She had assisted her mother in the rearing of her family from her third year, and had apparently done with the follies of youth. She was stunted with much nursing and her small face had a shrewd and careworn look. Murdoch's first advances she received with some distrust, but after a lapse of time they progressed fairly and, without any weak sentiment, were upon excellent terms.

One rainy day she came into the yard enveloped in a large shawl, evidently her mother's, and also evidently very much in her way. Her dinner-can, her beer-jug and her shawl were more than she could manage.

"Eh! I am in a mess," she said to Hilary, stopping at the door-way with a long-drawn breath. "I dunnot know which way to turn-what wi' th' beer and what wi' th' dinner. I've getten on mother's Sunday shawl as she had afore she wur wed, an' th' eends keep a-draggin' an' a-draggin', an' th' mud'll be th' ruin on em. Th' pin mother put in is na big enow, an' it's getten loose."

There was perhaps not much sense of humor in the young man. He did not seem to see the grotesqueness of the little figure with its mud-bedraggled maternal wrappings.

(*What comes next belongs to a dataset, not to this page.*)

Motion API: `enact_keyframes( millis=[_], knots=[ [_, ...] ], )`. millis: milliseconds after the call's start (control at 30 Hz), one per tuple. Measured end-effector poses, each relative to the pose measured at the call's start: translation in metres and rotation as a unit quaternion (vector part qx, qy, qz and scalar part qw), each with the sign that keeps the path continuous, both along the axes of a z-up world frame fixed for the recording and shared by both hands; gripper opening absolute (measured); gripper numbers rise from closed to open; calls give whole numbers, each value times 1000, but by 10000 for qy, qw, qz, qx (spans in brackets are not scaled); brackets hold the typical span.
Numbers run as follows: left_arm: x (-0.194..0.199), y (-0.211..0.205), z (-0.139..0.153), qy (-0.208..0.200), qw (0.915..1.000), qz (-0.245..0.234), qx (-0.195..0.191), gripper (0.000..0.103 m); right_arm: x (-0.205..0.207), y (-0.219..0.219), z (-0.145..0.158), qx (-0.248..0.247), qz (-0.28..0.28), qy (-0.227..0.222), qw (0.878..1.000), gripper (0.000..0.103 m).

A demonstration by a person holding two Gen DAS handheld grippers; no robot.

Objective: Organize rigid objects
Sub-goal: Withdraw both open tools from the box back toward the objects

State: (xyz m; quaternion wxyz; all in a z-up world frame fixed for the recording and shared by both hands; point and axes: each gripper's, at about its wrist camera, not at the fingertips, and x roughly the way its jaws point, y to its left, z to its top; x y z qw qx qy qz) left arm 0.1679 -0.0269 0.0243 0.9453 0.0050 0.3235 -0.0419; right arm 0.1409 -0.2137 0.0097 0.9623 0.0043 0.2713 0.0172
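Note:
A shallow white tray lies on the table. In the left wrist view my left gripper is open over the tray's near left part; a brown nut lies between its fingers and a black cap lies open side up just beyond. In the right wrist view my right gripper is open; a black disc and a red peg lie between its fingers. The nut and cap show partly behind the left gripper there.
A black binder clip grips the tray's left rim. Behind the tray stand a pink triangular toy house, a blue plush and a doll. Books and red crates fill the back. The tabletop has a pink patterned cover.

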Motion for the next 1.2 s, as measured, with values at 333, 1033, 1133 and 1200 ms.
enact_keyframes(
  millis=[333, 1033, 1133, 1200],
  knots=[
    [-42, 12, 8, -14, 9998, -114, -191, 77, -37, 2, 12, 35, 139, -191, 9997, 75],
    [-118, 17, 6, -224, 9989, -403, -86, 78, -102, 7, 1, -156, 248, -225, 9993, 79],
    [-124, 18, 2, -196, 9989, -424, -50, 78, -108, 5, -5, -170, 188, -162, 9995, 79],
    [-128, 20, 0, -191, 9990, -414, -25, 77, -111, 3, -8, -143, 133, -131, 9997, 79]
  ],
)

He turned up the lapel of his coat and examined it quite seriously.

"I've got a pin here that will hold it," he said. "I picked it up because it was such a large one."

Janey Briarley's eyes brightened. "Eh!" she ejaculated, "that theer's a graidely big un. Some woman mun ha'

dropped it out o' her shawl. Wheer did tha foind it?"

"In the street."

"I thowt so. Some woman's lost it. Dost tha think tha con pin it reet, or mun I put th' beer down an' do it mysen ?"

He thought he could do it and bent down to reach her level.

It was at this moment that Haworth approached the door with the intention of passing out. Things had gone wrong with him, and he was in one of his worst moods. He strode down the passage in a savage hurry, and, finding his way barred, made no effort to keep his temper.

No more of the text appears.